> TASK INSTRUCTIONS: The data beneath this task has to be reprinted character for character.

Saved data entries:
■ ■ ■ ■

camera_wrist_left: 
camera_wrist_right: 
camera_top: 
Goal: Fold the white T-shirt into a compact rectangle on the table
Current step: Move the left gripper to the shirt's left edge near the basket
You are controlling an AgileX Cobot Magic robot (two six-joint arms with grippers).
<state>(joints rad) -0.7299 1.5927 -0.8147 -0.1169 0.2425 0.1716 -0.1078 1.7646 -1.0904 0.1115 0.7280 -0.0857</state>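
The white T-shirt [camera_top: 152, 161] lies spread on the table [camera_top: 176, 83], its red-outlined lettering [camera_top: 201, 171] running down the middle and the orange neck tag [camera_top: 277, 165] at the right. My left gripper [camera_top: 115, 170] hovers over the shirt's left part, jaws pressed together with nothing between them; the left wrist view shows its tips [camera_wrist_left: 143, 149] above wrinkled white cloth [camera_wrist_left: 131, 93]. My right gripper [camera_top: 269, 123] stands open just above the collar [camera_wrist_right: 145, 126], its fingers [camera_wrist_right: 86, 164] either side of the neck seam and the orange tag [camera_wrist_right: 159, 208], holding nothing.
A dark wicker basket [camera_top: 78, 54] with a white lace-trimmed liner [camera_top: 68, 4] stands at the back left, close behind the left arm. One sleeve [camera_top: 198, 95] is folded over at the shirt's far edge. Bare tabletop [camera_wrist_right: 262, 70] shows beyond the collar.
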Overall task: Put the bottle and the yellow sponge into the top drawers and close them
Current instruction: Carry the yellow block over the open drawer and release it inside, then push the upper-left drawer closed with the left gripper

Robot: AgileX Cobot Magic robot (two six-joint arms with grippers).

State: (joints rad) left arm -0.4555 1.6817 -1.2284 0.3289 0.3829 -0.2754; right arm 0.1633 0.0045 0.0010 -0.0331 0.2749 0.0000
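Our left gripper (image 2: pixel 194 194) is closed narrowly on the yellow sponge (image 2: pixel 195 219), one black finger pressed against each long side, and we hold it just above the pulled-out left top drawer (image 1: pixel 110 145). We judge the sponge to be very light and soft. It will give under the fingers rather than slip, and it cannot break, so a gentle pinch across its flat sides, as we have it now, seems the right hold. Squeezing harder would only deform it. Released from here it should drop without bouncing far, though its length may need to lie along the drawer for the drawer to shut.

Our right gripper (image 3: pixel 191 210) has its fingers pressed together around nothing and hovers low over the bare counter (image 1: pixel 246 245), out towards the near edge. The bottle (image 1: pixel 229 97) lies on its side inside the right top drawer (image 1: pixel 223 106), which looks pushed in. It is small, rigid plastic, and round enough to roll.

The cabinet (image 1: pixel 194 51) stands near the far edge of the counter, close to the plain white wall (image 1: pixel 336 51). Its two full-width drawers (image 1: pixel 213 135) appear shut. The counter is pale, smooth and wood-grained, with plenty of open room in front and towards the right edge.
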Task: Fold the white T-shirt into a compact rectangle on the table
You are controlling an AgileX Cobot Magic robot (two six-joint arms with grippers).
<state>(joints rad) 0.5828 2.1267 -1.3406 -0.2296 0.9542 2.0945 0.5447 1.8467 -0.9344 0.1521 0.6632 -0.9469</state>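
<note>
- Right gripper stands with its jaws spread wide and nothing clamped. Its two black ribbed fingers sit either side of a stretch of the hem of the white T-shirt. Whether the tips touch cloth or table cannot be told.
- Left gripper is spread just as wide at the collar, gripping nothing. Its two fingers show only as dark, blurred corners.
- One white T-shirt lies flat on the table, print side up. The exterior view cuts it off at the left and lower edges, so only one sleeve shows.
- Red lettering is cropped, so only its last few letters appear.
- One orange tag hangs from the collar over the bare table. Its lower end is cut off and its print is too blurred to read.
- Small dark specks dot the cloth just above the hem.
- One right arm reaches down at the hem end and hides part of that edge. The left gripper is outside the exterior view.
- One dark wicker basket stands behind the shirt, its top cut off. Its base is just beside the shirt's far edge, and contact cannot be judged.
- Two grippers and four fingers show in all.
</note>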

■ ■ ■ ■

> EXPECTED ANSWER:
camera_wrist_left: 
camera_wrist_right: 
camera_top: 
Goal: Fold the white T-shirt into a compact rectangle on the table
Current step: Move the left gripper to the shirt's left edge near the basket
You are controlling an AgileX Cobot Magic robot (two six-joint arms with grippers).
<state>(joints rad) -0.7299 1.5927 -0.8147 -0.1169 0.2425 0.1716 -0.1078 1.7646 -1.0904 0.1115 0.7280 -0.0857</state>
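The white T-shirt [camera_top: 152, 161] lies spread on the table [camera_top: 176, 83], its red-outlined lettering [camera_top: 201, 171] running down the middle and the orange neck tag [camera_top: 277, 165] at the right. My left gripper [camera_top: 115, 170] hovers over the shirt's left part, jaws pressed together with nothing between them; the left wrist view shows its tips [camera_wrist_left: 143, 149] above wrinkled white cloth [camera_wrist_left: 131, 93]. My right gripper [camera_top: 269, 123] stands open just above the collar [camera_wrist_right: 145, 126], its fingers [camera_wrist_right: 86, 164] either side of the neck seam and the orange tag [camera_wrist_right: 159, 208], holding nothing.
A dark wicker basket [camera_top: 78, 54] with a white lace-trimmed liner [camera_top: 68, 4] stands at the back left, close behind the left arm. One sleeve [camera_top: 198, 95] is folded over at the shirt's far edge. Bare tabletop [camera_wrist_right: 262, 70] shows beyond the collar.
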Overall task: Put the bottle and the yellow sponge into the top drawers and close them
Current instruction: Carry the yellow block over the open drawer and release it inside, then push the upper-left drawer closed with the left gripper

Robot: AgileX Cobot Magic robot (two six-joint arms with grippers).

State: (joints rad) left arm -0.4555 1.6817 -1.2284 0.3289 0.3829 -0.2754; right arm 0.1633 0.0045 0.0010 -0.0331 0.2749 0.0000
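Our left gripper (image 2: pixel 194 194) is closed narrowly on the yellow sponge (image 2: pixel 195 219), one black finger pressed against each long side, and we hold it just above the pulled-out left top drawer (image 1: pixel 110 145). We judge the sponge to be very light and soft. It will give under the fingers rather than slip, and it cannot break, so a gentle pinch across its flat sides, as we have it now, seems the right hold. Squeezing harder would only deform it. Released from here it should drop without bouncing far, though its length may need to lie along the drawer for the drawer to shut.

Our right gripper (image 3: pixel 191 210) has its fingers pressed together around nothing and hovers low over the bare counter (image 1: pixel 246 245), out towards the near edge. The bottle (image 1: pixel 229 97) lies on its side inside the right top drawer (image 1: pixel 223 106), which looks pushed in. It is small, rigid plastic, and round enough to roll.

The cabinet (image 1: pixel 194 51) stands near the far edge of the counter, close to the plain white wall (image 1: pixel 336 51). Its two full-width drawers (image 1: pixel 213 135) appear shut. The counter is pale, smooth and wood-grained, with plenty of open room in front and towards the right edge.
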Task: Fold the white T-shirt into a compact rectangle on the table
You are controlling an AgileX Cobot Magic robot (two six-joint arms with grippers).
<state>(joints rad) 0.5828 2.1267 -1.3406 -0.2296 0.9542 2.0945 0.5447 1.8467 -0.9344 0.1521 0.6632 -0.9469</state>
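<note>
- Right gripper stands with its jaws spread wide and nothing clamped. Its two black ribbed fingers sit either side of a stretch of the hem of the white T-shirt. Whether the tips touch cloth or table cannot be told.
- Left gripper is spread just as wide at the collar, gripping nothing. Its two fingers show only as dark, blurred corners.
- One white T-shirt lies flat on the table, print side up. The exterior view cuts it off at the left and lower edges, so only one sleeve shows.
- Red lettering is cropped, so only its last few letters appear.
- One orange tag hangs from the collar over the bare table. Its lower end is cut off and its print is too blurred to read.
- Small dark specks dot the cloth just above the hem.
- One right arm reaches down at the hem end and hides part of that edge. The left gripper is outside the exterior view.
- One dark wicker basket stands behind the shirt, its top cut off. Its base is just beside the shirt's far edge, and contact cannot be judged.
- Two grippers and four fingers show in all.
</note>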

No more is needed for this answer.